Task to carry out: Show all lines of the listing that contain the word "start".

Raw data:

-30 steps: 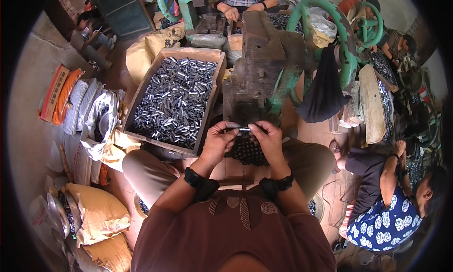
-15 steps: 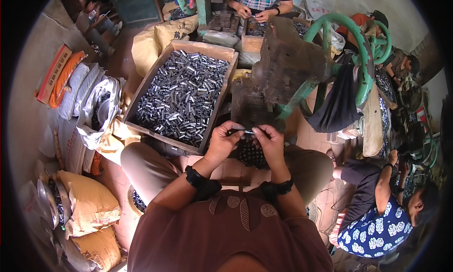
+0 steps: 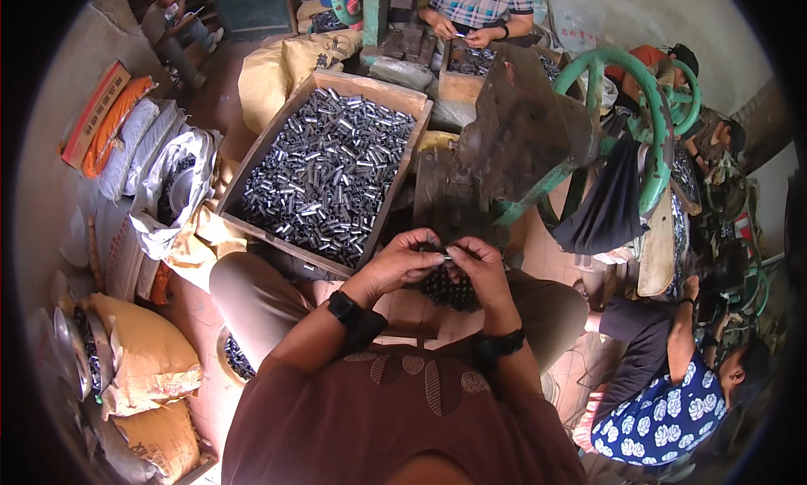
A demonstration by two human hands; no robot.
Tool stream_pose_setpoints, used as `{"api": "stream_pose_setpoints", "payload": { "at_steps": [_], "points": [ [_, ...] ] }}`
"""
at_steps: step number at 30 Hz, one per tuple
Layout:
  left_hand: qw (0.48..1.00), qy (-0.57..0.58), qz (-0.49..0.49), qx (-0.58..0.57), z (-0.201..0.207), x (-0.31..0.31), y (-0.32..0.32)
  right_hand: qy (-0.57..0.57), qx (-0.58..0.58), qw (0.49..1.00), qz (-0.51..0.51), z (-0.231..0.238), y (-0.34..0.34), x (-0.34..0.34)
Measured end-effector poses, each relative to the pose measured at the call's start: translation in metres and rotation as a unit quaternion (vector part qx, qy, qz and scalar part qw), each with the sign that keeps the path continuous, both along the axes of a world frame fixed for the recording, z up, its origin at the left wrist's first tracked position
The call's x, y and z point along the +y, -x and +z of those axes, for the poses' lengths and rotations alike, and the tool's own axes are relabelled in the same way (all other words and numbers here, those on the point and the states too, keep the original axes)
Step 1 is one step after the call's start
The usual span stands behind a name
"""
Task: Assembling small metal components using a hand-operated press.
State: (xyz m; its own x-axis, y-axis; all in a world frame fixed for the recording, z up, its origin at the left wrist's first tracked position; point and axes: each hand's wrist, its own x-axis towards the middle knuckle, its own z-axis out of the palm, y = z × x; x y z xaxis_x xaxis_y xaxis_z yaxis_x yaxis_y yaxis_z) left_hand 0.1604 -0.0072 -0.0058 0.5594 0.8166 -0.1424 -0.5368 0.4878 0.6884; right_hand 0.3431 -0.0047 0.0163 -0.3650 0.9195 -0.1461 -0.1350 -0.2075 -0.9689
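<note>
My left hand (image 3: 405,260) and my right hand (image 3: 479,266) meet in front of me, fingertips pinched together on a small shiny metal tube (image 3: 448,255). Below the hands, in my lap, lies a heap of dark small metal parts (image 3: 450,292). A black band sits on each wrist. To the upper left stands a wooden crate (image 3: 252,157) filled with several short silvery metal tubes (image 3: 332,174).
A rusty metal press with a green wheel (image 3: 622,90) stands just beyond my hands. A person in a flowered blue top (image 3: 664,418) sits at the lower right, another in a checked shirt (image 3: 479,2) works at the far side. Sacks (image 3: 139,359) and bags line the left.
The view has shifted a little so the crate and press sit lower and nearer. My hands stay together in the lap, still fingering the small tube.
</note>
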Motion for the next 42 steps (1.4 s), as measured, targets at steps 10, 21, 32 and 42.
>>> {"api": "stream_pose_setpoints", "payload": {
  "at_steps": [10, 21, 32, 42],
  "points": [
    [0.937, 0.067, 0.248, 0.238, -0.02, 0.074, 0.002, -0.525, -0.34, 0.552, -0.552, 0.101, -0.068, -0.007],
    [0.942, 0.106, 0.26, 0.185, -0.037, 0.116, -0.012, -0.337, -0.164, 0.763, -0.527, 0.101, -0.091, 0.034],
    [0.867, -0.09, 0.321, 0.372, -0.059, 0.132, -0.034, -0.332, -0.293, 0.788, -0.428, 0.19, -0.098, 0.058],
    [0.763, -0.195, 0.331, 0.521, -0.047, 0.129, -0.032, -0.434, -0.235, 0.646, -0.583, 0.085, -0.092, 0.048]
  ]
}}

Result of this exercise:
Measured end-effector poses, each relative to the pose measured at the call's start: translation in metres and rotation as a unit quaternion (vector part qx, qy, qz and scalar part qw), each with the sign that keeps the path continuous, both along the axes of a world frame fixed for the recording, z up, its origin at the left wrist's first tracked position
Step 1 is one step after the call's start

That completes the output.